VIP1 interacts with ATB''δ and FASS. (A) BiFC assays. nYFP-fused VIP1 was co-expressed with either cYFP-fused ATB''δ or cYFP-fused FASS in onion epidermal cells, and YFP signals were detected by fluorescence microscopy. Results with either nYFP alone or cYFP alone (‘Alone’) are shown as negative controls. For each combination of proteins, the experiment was performed three times, and a representative result is presented. Scale bars=100 µm. (B) In vitro pull-down assays. The presence and absence of GST–VIP1, CaCl2, and EDTA in reaction mixtures are indicated as ‘+’ and ‘-’, respectively. For ‘GST-VIP1-’, GST alone instead of GST–VIP1 was used for the reaction.
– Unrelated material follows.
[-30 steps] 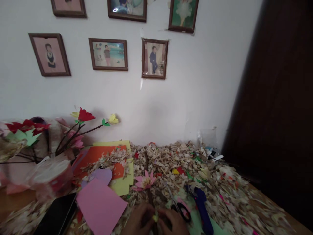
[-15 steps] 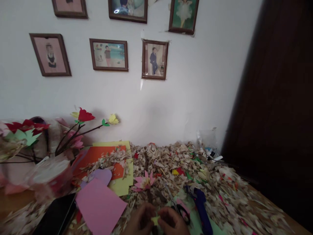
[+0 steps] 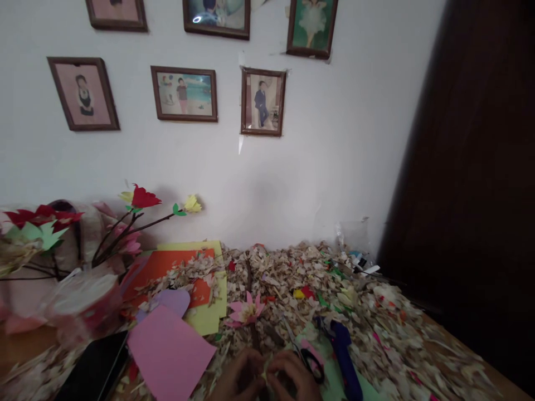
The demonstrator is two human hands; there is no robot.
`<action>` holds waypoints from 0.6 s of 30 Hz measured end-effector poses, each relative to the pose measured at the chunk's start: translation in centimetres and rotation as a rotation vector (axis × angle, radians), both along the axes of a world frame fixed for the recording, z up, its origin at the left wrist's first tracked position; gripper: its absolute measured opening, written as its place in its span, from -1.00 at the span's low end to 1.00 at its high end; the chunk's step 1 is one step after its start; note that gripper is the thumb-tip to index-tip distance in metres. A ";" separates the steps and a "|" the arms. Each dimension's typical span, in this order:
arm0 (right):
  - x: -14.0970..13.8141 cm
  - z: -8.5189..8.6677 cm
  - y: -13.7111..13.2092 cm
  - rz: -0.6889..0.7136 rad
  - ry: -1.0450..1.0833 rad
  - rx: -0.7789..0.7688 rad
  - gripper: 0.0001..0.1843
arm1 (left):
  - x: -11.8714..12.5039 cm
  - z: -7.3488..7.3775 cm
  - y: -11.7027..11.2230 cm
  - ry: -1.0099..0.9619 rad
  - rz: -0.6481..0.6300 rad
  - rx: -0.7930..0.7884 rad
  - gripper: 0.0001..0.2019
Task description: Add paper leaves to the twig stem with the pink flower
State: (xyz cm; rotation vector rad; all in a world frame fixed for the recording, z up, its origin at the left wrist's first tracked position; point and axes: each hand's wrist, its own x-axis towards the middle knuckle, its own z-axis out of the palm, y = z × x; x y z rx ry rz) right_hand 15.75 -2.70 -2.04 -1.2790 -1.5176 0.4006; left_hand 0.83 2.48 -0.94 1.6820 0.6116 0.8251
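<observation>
At the bottom centre, my left hand [image 3: 241, 376] and my right hand [image 3: 292, 376] meet with bent, pinched fingers. Between their fingertips is a small piece of yellow paper [image 3: 264, 374], mostly hidden by the fingers. Just beyond my hands lies a pink paper flower [image 3: 246, 312] with a pale yellow centre, next to a brown stick [image 3: 254, 337]. Scissors with black handles [image 3: 312, 362] lie right beside my right hand, over pink and light green paper. Farther right is a dark blue glue gun [image 3: 345, 356].
Dry shavings [image 3: 284, 273] cover much of the table. Left are a pink paper sheet [image 3: 171, 351], a black flat device [image 3: 94, 365], orange paper [image 3: 167, 264] and a wrapped pink container [image 3: 87, 301]. Paper flowers on twigs [image 3: 137, 223] stand behind. Framed photos [image 3: 184, 93] hang above.
My fingers have closed further over the yellow paper, so less of it shows. The whole view has shifted slightly; the things on the table lie as before.
</observation>
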 end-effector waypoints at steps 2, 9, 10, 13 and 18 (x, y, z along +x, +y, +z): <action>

Signals of His-ATB''δ and His-FASS were detected by western blotting with HisProbe–HRP, and signals of GST–VIP1 were detected by western blotting with an anti-GST antibody. GST–VIP1 was detected as ladder, probably as a result of protein degradation and/or unexpected termination of translation. The numbers on the right side of the images indicate molecular mass. Relative signal intensities (%) are presented on the bottom of the images. The experiment was performed three times, and a representative result is presented. (C) An in vitro pull-down assay with truncated forms of VIP1. ‘N’ and ‘C’ indicate VIP1N (amino acids 1–186 of VIP1, ~18 kDa) and VIP1C (amino acids 165–341 of VIP1, ~20 kDa), respectively, which were used as GST-fused proteins for the assays. For ‘GST-VIP1-’, GST alone was used. His-FASS and the GST-fused proteins were detected as described in (B). Their approximate positions on the blot are indicated by ‘GST-VIP1N/C’ with an arrowhead. Relative signal intensities (%) are presented on the bottom of the images. The experiment was performed three times, and a representative result is presented. (D) Y2H assays. Either AD–ATB''δ or AD–FASS was co-expressed with BD–VIP1C in the yeast strain AH109. The yeast cells were streaked onto medium either containing (Ade/His +) or lacking adenine and histidine (Ade/His -). The cells were then incubated for 5 d at 28 °C, and photographed. For each combination of proteins, at least five individual colonies were assessed, and representative results are presented. The results with AD alone and BD alone are presented as negative controls. (This figure is available in colour at JXB online.)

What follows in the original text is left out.